The easiest and cheapest alternate locations for U.S. data—Canada and Mexico—also routinely share data with U.S. law enforcement, he said.

There are also more effective ways for criminals to evade U.S. warrants online, Rosenkranz said, a likely reference to encrypted chat systems that FBI and Justice leaders have argued allow criminals and terrorists to “go dark” online.

If the high court reverses the Second Circuit ruling, however, it will be interpreting the 1986 statute in a context its authors never imagined, several justices argued.

“The government is asking this court to grant it an extraordinary power and it’s not a power Congress thought it was granting in 1986,” Rosenkranz said.

Justices Sonia Sotomayor and Ruth Bader Ginsburg both noted a bipartisan bill introduced in the House and Senate that would explicitly allow Stored Communications Act warrants for overseas data.

The Clarifying Lawful Overseas Use of Data, or CLOUD, Act, would give both the companies storing the data and the countries where the data is located a chance to object in U.S. court.

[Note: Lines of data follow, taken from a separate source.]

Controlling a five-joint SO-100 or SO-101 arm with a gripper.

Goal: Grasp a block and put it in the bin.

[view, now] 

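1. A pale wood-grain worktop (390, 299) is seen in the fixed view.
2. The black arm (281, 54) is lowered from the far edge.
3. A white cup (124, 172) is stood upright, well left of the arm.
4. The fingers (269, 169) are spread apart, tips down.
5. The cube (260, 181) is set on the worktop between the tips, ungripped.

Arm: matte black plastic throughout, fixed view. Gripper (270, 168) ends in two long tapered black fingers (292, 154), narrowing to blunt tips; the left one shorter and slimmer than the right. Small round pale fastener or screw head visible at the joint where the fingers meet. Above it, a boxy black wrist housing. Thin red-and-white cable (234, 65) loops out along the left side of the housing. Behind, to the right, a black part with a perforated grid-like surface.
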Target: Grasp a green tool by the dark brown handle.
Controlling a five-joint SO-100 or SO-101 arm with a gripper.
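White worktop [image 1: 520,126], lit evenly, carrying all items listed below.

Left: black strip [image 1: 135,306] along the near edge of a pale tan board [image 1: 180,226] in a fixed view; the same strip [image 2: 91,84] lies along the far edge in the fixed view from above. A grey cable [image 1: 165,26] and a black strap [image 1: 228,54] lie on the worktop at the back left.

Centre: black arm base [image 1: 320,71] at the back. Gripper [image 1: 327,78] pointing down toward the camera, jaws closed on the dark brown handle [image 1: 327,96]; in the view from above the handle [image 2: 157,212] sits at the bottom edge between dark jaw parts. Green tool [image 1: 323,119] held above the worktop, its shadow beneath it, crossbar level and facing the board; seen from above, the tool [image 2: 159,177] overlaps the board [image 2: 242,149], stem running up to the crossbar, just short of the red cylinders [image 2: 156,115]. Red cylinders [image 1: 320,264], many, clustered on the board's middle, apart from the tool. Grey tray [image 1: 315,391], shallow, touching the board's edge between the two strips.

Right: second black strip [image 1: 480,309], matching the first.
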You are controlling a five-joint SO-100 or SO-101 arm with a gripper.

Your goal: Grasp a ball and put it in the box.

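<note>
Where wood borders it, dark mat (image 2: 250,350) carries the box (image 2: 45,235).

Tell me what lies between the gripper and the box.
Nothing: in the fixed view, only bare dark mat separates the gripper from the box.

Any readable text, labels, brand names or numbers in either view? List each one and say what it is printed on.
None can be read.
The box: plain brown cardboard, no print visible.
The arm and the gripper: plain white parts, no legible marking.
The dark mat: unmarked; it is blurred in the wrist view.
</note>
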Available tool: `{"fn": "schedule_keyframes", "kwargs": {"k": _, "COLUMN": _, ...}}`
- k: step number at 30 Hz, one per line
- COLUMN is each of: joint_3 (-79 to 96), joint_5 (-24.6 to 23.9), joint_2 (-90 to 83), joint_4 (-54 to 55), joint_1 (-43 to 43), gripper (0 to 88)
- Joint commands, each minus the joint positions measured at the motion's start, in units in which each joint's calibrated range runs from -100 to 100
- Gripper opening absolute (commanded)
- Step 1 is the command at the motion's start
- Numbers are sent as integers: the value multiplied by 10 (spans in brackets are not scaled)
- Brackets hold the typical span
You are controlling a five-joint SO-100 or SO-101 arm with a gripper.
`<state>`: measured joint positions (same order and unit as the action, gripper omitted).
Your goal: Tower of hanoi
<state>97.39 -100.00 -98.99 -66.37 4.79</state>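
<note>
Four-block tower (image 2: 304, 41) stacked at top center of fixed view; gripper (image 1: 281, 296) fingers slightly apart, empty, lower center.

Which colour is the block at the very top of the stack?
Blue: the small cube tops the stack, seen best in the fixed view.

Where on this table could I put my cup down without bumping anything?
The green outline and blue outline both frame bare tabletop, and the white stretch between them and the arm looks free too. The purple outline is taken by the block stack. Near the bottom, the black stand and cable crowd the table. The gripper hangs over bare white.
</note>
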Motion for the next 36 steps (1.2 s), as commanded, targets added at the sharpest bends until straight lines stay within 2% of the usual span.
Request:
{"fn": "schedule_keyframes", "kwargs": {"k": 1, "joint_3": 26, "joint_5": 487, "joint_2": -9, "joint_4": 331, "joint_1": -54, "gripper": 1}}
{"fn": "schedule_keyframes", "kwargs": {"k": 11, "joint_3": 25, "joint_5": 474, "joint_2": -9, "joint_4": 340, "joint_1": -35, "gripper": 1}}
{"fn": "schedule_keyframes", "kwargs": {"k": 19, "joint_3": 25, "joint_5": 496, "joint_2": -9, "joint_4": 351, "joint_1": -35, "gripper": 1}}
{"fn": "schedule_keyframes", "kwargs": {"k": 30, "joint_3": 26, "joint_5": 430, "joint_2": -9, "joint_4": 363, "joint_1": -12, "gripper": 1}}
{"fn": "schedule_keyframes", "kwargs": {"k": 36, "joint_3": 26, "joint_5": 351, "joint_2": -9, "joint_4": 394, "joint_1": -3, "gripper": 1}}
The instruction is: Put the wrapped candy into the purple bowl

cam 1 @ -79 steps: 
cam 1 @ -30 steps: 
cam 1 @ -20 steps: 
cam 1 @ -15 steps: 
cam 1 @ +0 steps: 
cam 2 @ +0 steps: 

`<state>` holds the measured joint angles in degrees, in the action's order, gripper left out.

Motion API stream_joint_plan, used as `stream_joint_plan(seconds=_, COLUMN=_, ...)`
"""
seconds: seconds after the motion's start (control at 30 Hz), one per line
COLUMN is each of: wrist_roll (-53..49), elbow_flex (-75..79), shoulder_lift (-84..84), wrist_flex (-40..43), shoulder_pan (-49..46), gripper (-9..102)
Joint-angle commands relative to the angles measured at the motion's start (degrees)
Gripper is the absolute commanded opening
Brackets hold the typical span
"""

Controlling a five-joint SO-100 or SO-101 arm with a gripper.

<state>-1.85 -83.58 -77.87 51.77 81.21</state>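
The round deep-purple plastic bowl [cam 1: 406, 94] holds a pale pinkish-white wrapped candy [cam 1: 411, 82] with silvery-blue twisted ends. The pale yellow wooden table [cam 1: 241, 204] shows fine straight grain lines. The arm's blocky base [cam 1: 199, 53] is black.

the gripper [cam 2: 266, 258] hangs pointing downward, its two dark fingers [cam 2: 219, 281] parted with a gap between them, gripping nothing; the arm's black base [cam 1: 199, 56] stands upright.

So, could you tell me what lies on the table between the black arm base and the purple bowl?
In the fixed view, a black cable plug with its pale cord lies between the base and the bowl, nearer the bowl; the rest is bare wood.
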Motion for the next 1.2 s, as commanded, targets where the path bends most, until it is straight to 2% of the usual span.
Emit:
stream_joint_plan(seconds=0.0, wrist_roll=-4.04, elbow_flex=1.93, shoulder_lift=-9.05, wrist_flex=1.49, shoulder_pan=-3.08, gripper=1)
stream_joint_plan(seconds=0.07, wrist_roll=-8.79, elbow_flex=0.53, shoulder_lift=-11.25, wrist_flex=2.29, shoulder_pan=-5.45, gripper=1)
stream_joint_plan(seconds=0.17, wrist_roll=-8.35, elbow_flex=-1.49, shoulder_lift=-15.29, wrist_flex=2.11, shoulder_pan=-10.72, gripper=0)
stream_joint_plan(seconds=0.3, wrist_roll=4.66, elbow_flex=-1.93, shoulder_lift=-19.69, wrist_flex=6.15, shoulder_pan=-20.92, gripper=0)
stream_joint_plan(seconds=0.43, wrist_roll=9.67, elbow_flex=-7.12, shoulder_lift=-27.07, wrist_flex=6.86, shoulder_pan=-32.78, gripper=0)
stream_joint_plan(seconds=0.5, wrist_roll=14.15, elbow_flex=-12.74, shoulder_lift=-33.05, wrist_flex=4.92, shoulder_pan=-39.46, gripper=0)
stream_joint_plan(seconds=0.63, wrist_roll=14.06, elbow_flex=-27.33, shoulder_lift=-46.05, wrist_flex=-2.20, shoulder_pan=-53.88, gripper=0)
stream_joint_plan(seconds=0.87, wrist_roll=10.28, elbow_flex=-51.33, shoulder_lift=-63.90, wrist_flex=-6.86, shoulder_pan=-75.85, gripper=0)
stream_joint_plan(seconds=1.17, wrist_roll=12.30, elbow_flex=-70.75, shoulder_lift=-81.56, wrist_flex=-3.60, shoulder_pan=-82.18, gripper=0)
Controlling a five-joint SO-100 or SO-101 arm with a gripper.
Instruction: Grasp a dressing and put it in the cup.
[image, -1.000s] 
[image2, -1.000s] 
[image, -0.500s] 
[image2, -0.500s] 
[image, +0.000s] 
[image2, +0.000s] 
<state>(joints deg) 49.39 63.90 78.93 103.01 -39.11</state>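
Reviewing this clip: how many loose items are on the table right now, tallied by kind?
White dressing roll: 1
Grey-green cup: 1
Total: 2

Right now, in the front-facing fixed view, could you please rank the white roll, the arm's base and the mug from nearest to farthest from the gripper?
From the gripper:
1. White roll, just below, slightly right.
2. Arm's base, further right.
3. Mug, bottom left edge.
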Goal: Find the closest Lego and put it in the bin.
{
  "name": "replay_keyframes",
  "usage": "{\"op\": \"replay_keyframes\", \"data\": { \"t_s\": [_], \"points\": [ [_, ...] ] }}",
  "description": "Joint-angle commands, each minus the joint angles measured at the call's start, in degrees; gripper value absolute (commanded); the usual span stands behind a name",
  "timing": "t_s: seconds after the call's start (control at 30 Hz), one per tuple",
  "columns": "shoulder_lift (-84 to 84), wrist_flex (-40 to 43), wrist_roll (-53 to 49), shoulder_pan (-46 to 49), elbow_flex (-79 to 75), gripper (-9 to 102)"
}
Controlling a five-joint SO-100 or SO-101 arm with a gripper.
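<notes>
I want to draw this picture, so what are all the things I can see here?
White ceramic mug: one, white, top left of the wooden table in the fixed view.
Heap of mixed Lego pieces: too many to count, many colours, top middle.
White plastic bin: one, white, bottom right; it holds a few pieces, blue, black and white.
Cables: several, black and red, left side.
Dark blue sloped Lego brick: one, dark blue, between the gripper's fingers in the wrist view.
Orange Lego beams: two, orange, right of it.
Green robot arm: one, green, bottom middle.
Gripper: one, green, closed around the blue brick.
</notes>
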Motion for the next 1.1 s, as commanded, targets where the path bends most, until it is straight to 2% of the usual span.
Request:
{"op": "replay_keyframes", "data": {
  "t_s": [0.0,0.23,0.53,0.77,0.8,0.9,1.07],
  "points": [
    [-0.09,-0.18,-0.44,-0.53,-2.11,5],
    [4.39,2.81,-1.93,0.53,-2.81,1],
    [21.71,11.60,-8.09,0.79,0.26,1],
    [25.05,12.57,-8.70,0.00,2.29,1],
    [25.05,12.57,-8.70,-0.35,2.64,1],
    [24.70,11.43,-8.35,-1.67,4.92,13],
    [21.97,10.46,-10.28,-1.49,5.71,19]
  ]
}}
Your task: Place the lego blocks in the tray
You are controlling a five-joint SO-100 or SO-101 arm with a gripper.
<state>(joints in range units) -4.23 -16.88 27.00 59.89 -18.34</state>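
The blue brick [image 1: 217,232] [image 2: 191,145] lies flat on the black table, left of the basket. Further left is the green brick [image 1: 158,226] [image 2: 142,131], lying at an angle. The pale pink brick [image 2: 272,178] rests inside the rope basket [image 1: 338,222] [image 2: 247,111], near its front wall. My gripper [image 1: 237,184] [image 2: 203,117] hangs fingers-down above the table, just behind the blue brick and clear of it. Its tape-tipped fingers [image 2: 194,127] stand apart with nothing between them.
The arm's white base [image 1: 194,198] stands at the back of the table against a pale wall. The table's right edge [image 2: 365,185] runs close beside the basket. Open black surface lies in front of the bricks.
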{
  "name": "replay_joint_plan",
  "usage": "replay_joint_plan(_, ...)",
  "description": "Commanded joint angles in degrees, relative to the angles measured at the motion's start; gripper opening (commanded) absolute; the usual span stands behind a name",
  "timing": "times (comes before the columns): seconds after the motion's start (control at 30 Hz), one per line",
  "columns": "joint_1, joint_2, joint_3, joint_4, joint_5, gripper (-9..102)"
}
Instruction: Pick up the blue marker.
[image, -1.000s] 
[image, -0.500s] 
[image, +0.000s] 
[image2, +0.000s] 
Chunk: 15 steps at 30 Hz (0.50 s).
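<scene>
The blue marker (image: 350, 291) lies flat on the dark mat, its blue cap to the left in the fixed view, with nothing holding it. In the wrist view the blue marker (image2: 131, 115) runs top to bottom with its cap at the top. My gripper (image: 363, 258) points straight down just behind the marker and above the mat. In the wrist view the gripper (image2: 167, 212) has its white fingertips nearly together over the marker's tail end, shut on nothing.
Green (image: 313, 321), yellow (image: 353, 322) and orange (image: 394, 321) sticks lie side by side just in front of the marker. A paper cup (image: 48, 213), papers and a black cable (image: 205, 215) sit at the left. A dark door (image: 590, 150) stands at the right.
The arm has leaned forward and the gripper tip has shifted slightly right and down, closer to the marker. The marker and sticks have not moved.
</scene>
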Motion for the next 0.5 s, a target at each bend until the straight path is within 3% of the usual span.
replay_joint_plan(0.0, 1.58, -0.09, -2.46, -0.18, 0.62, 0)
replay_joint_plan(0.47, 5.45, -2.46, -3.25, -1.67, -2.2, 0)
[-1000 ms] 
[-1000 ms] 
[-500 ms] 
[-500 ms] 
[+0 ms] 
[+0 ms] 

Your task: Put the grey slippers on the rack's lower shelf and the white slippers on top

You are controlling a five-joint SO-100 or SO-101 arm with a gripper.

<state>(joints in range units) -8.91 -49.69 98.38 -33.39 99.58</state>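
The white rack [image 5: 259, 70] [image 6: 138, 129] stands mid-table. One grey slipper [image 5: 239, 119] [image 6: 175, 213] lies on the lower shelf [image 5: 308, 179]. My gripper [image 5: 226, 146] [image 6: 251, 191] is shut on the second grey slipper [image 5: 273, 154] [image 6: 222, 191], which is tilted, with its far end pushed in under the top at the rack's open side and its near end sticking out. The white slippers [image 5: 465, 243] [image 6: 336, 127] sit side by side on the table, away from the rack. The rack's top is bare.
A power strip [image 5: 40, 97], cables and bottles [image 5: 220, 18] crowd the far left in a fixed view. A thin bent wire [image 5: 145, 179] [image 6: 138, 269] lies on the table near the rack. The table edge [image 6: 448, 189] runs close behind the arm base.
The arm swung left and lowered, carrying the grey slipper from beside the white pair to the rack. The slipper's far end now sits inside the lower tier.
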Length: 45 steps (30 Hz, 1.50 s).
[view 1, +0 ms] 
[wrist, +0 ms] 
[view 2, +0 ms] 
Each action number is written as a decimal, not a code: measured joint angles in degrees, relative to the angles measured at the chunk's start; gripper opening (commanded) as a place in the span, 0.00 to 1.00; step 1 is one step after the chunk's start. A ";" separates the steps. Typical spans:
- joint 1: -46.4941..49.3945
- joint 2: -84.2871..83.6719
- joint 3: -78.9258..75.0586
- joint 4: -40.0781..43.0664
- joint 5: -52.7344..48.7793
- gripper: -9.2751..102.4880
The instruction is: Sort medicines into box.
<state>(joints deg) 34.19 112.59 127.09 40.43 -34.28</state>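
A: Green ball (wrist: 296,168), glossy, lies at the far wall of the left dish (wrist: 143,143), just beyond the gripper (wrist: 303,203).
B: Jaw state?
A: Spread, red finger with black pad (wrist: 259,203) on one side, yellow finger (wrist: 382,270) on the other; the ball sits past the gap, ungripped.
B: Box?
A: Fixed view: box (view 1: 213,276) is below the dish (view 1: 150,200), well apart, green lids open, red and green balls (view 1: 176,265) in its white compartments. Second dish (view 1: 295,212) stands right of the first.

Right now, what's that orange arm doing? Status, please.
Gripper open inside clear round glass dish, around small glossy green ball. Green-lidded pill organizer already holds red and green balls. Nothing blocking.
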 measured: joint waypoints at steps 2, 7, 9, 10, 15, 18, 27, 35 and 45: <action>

A judge would then decide whether the warrant should be modified or denied entirely in the interests of maintaining good international relations.

“Why not leave the status quo as is and let Congress pass a bill in this new age that addresses potential problems your [interpretation of this bill] would create?” Sotomayor asked.

Dreeben replied that the CLOUD Act has not been marked up or passed through a committee in either chamber and that the court’s proper role is to interpret existing laws rather than wait for potential new ones.

Microsoft and other prominent tech companies have endorsed the CLOUD Act, but some civil liberties groups have criticized it, including the Center for Democracy and Technology and the Electronic Frontier Foundation.

Similar legislation that would moot the U.S.-Microsoft dispute has been introduced in the past two congresses but failed to gain traction.

The justices spent a fair amount of time during oral arguments Tuesday focusing on the basic question of whether the emails in Ireland were truly outside the U.S. in the way that paper files in a Dublin filing cabinet would be.

Dreeben described the emails as essentially in the U.S. because they could easily be retrieved in the U.S.

He compared it to a U.S. court ordering a person inside the U.S. to pay a fine. If that person claimed that all of her bank accounts are in another country it would not be considered “extraterritorial” for the court to demand that she withdraw funds from a U.S. ATM machine to pay her fine.  

Rosenkranz, on the other hand, described a series of complex technological processes that would be required before the Irish emails could appear in Redmond, Wash. When Justice Ginsburg demanded whether a human being in Ireland had to perform any of those processes, he replied that a robot did it.

However, “if you sent a robot into a foreign land to collect evidence,” he said, “it would certainly implicate foreign interests.”

Editor's note: This article has been updated to correct an attribution.